Not all of the changes were designed to save time. They started posting white-boards in patient rooms to make it easier to share information (who the nurse is, when the last medication was given) and give patients and family a space to write their own questions. "It's nice, very helpful," said Mary Jackson of Duluth, whose son Michael, 16, was recovering from a spinal procedure last week. "It lets families know what's happening."
Letting nurses make the call
As part of the project, the nurses are encouraged to keep trying new things and abandon them quickly if they don't work, said Pat Reese, the nurse manager. "Most people can think of a million things they'd like to change," she said, and so far, "the cost of the changes was minimal."
At St. Cloud Hospital, the transformation has been noticeable on one 29-bed unit, which has been part of the project for three years. Nurses are putting in less overtime, turnover is down, and surveys show satisfaction is up among both patients and staff.
"We have more time [with patients], and there's less rush," said Joy Plamann, a nurse manager. There's even been a decrease in patient falls, she said, suggesting they're getting more attention from staff.
One hospital system in Appleton, Wis., says it was able to cut labor costs, as well as improve the satisfaction rate among nurses, after it joined the Transforming Care pilot project in 2003. At ThedaCare, nurses have been able to save one to three hours a shift by relocating supplies and other changes, managers say. "They have what they need, they don't have to leave the patient constantly and apologize," said Jamie Dunham, a nurse who led the project.

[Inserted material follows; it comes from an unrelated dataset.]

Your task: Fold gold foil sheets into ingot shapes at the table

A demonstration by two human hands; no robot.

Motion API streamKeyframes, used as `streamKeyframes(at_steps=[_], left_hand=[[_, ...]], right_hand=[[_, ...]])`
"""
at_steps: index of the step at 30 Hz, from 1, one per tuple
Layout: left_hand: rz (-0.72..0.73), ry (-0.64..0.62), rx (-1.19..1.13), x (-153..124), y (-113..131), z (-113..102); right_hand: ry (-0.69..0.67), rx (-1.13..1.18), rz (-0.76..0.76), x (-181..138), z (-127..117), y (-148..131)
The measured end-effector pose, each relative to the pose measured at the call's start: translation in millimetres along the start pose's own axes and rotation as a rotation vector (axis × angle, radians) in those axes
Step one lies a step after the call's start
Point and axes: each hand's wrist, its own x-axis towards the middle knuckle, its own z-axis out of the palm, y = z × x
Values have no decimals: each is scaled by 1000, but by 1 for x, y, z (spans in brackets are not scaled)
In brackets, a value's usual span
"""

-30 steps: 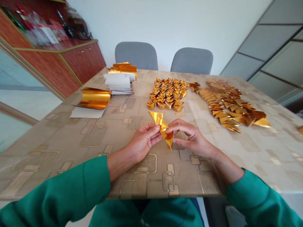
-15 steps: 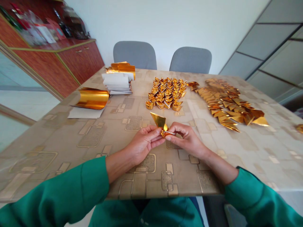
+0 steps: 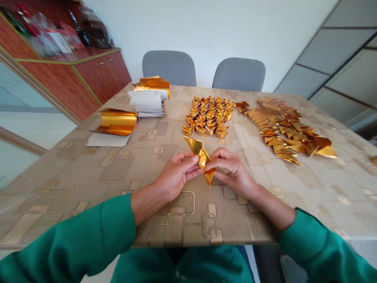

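A folded piece of gold foil paper [image 3: 196, 145] is held between both hands above the table's near part. Its upper end is a wide point tilted up to the left; its lower end narrows to a tip pointing down. My left hand [image 3: 179, 173] pinches the middle from the left, thumb on top. From the right, my right hand [image 3: 231, 169] grips the lower half, its forefinger lying across the foil. Beyond the hands stand close rows of small folded gold paper ingots [image 3: 207, 116].
Flat folded gold pieces [image 3: 290, 133] spread in overlapping lines at the right. Stacked white-backed sheets [image 3: 147, 104] and a curled gold sheet [image 3: 118, 122] lie at the left. The patterned tablecloth [image 3: 118, 169] covers the table; two grey chairs [image 3: 168, 67] stand behind it.
The lower end of the foil piece now extends downward as a point, where before it was bunched between the fingers. My right hand's fingers have shifted over its front.
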Motion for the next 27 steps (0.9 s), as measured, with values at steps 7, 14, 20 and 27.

Among other changes, ThedaCare also assigned nurses to teams, on which they could spend more time on patient assessment and education, while others such as nursing assistants handle more basic personal care. As a result, nurses on the medical-surgical units actually handle an average of one more patient per shift than they used to, Dunham said. "They are still tired at the end of a shift, because nursing is demanding work," she said. But "they have [more] satisfaction with the work that they do." In nurse surveys, the satisfaction rate has jumped 68 percent, she said.
Next month, about two dozen more Minnesota hospitals are slated to join the project, according to the Minnesota Hospital Association.
The Minnesota Nurses Association (MNA), which maintains that staffing levels are the key to patient safety, declined to comment on the project.
Many nurses, however, have been skeptical of attempts by hospitals to improve efficiency, saying they're trying to impose an assembly-line mentality on patient care. As one commented on an MNA website: "I love how people who do not and cannot do my job tell me how to do my job more efficiently."
But supporters say this is an attempt to give nurses a say in improving patient care.
"In the end, it's the patient that benefits the most," said Lawrence Massa, executive director of the Minnesota Hospital Association. "We've got the same goals as the MNA. We all want better, safer care." The only difference, he said, "is how we're going to get there."